Starting soon after birth, a baby with Down syndrome will be tested for health problems, such as eye, ear, or thyroid problems. The sooner these problems are found, the better they can be managed. Regular doctor visits can help your child stay in good health.

Your doctor will make a treatment plan that meets your growing child's needs. For example, most children with Down syndrome need speech therapy and physical therapy. Teens and adults with Down syndrome may need occupational therapy to learn job skills and learn how to live on their own. Counseling may help with social skills and emotional issues.
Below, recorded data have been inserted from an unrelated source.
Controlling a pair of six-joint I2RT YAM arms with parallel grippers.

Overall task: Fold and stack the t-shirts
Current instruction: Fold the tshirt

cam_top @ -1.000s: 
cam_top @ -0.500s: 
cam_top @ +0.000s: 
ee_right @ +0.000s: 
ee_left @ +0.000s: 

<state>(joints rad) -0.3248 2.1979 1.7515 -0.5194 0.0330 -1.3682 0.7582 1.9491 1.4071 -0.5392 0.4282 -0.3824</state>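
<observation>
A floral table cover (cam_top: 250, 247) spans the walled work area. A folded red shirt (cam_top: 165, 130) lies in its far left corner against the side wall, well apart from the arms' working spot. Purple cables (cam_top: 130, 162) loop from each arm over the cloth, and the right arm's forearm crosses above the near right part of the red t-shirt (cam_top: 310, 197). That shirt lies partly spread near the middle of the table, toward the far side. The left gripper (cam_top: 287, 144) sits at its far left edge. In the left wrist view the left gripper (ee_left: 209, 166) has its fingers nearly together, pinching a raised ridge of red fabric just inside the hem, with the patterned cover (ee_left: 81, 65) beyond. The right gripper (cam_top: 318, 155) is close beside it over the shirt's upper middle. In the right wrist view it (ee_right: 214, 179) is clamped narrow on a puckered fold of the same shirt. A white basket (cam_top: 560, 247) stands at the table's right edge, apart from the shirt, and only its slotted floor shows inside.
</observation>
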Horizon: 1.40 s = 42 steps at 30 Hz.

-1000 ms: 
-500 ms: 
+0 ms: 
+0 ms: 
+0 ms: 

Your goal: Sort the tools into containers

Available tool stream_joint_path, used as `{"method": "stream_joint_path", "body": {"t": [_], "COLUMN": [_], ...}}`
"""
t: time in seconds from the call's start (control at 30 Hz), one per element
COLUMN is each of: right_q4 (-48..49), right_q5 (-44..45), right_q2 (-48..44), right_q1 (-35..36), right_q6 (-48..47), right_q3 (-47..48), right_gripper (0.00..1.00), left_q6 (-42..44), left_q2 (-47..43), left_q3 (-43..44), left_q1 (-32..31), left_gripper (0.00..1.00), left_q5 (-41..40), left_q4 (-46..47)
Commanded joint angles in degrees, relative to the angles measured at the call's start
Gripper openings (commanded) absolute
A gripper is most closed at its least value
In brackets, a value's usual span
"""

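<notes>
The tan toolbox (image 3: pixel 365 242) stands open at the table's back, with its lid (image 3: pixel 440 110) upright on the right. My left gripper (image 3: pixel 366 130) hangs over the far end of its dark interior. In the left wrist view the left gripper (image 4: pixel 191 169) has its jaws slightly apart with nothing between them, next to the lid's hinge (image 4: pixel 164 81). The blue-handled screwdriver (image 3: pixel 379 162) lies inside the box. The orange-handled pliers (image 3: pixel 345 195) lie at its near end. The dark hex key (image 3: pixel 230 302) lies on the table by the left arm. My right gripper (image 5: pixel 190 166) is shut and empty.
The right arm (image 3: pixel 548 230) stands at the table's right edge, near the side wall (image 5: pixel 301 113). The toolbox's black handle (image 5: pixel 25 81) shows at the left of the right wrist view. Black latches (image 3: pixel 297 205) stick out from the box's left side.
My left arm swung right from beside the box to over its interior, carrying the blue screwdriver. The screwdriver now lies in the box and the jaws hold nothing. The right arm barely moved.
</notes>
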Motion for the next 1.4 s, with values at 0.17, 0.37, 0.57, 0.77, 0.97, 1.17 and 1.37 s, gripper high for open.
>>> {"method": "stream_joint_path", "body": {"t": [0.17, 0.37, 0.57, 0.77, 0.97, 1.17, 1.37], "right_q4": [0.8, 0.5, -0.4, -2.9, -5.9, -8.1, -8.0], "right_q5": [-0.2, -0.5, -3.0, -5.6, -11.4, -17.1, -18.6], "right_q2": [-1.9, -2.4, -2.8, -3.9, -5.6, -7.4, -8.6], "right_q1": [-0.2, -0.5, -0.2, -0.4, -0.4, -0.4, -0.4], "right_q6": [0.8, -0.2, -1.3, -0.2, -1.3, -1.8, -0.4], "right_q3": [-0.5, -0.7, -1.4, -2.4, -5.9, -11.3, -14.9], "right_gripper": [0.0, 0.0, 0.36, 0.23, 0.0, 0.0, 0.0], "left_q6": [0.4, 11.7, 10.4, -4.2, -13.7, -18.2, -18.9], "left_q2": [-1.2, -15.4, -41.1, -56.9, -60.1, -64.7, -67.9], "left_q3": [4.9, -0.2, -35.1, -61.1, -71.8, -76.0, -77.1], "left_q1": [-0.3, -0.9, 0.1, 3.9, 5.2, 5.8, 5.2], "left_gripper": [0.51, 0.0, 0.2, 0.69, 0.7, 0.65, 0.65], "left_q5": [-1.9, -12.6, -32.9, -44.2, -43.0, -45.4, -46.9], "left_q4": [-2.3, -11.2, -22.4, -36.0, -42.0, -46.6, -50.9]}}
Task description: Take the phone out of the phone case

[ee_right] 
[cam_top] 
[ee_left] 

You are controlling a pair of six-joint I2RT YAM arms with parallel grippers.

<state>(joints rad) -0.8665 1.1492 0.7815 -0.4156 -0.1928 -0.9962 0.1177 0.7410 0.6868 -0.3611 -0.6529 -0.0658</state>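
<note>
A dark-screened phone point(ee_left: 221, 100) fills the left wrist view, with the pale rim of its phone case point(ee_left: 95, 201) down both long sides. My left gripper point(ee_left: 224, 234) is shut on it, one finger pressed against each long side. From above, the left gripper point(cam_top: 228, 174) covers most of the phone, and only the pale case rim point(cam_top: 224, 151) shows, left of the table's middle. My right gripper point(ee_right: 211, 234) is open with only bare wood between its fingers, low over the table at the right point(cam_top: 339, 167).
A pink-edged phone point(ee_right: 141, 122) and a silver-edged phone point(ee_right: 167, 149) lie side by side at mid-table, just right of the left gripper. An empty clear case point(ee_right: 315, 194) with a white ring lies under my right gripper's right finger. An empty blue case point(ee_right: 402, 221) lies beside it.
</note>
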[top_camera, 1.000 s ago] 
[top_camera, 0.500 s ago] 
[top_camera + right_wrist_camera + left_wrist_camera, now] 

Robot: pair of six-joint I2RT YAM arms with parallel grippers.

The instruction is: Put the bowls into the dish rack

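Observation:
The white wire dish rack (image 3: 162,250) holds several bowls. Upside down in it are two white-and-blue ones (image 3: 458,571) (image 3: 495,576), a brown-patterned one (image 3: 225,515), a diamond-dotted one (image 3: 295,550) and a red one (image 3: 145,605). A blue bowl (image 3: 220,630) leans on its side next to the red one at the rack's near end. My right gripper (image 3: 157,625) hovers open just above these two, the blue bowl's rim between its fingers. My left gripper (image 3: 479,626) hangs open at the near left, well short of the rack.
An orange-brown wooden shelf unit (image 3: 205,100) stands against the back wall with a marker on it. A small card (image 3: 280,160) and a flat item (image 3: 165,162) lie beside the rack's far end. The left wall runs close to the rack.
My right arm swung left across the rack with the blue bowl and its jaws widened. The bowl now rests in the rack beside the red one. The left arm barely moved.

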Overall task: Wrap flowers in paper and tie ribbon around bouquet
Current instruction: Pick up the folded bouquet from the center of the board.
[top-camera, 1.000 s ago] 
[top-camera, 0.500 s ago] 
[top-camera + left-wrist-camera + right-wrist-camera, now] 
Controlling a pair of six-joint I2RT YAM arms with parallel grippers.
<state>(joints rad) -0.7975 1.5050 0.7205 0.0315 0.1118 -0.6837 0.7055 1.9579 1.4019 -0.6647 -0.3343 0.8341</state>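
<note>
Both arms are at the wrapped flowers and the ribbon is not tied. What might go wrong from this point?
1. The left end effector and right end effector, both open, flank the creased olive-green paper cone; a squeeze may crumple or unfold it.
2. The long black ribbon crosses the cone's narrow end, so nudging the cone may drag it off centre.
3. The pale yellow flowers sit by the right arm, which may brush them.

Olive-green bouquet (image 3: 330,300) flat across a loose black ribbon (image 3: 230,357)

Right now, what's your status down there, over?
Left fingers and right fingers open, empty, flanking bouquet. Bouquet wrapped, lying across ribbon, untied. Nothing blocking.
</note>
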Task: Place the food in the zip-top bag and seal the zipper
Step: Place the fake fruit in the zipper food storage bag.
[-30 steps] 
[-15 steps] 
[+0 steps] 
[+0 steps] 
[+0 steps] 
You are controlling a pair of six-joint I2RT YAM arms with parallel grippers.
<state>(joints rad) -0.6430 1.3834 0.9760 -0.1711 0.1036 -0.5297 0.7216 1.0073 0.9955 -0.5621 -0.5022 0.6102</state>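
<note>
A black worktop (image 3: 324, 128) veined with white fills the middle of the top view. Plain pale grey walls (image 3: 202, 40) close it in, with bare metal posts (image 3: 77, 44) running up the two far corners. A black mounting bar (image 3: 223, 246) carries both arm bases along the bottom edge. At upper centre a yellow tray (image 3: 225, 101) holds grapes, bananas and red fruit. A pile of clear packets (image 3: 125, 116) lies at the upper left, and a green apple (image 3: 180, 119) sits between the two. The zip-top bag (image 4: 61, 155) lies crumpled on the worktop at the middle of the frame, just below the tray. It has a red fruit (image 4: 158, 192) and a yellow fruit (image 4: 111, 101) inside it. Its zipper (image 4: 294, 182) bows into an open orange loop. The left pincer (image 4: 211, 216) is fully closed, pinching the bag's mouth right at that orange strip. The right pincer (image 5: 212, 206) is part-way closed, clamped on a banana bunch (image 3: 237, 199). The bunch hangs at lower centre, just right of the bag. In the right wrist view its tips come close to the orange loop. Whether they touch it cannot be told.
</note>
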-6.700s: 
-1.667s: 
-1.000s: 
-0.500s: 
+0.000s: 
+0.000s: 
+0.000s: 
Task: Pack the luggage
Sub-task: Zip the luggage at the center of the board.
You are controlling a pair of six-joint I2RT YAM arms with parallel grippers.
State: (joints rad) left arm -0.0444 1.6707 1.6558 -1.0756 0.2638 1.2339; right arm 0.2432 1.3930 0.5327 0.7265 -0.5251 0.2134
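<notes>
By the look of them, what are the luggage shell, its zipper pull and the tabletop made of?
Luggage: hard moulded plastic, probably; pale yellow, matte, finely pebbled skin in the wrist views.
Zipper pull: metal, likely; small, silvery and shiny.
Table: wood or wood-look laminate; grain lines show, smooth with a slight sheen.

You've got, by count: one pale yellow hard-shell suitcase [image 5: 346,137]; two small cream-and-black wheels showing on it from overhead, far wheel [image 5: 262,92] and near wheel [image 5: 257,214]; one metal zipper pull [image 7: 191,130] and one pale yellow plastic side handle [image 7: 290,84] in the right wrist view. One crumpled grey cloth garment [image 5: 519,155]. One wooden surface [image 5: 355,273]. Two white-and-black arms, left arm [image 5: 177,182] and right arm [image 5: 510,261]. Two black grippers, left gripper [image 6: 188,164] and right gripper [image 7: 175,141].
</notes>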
Many professionals will help you and your child through life. But you are vital to your child's success. To help your child:

  • Learn all you can about Down syndrome. This can help you know what to expect and how you can help your child.
  • Find out what type of financial help you can get by contacting your state's Department of Developmental Disabilities.
  • Check into resources in your area. For example, many states provide free early-intervention programs for children with Down syndrome up to age 3 to help them get off to a good start.
  • Look into school options for your child. Federal law requires public schools to provide services to all children with disabilities who are ages 3 to 21.

Raising a child with Down syndrome has both challenges and rewards. Remember to take time for yourself. And ask for help when you need it. Talking to other parents who are raising children with Down syndrome can be a big help. Ask your doctor or hospital about parent support groups, or contact a group like the National Down Syndrome Congress.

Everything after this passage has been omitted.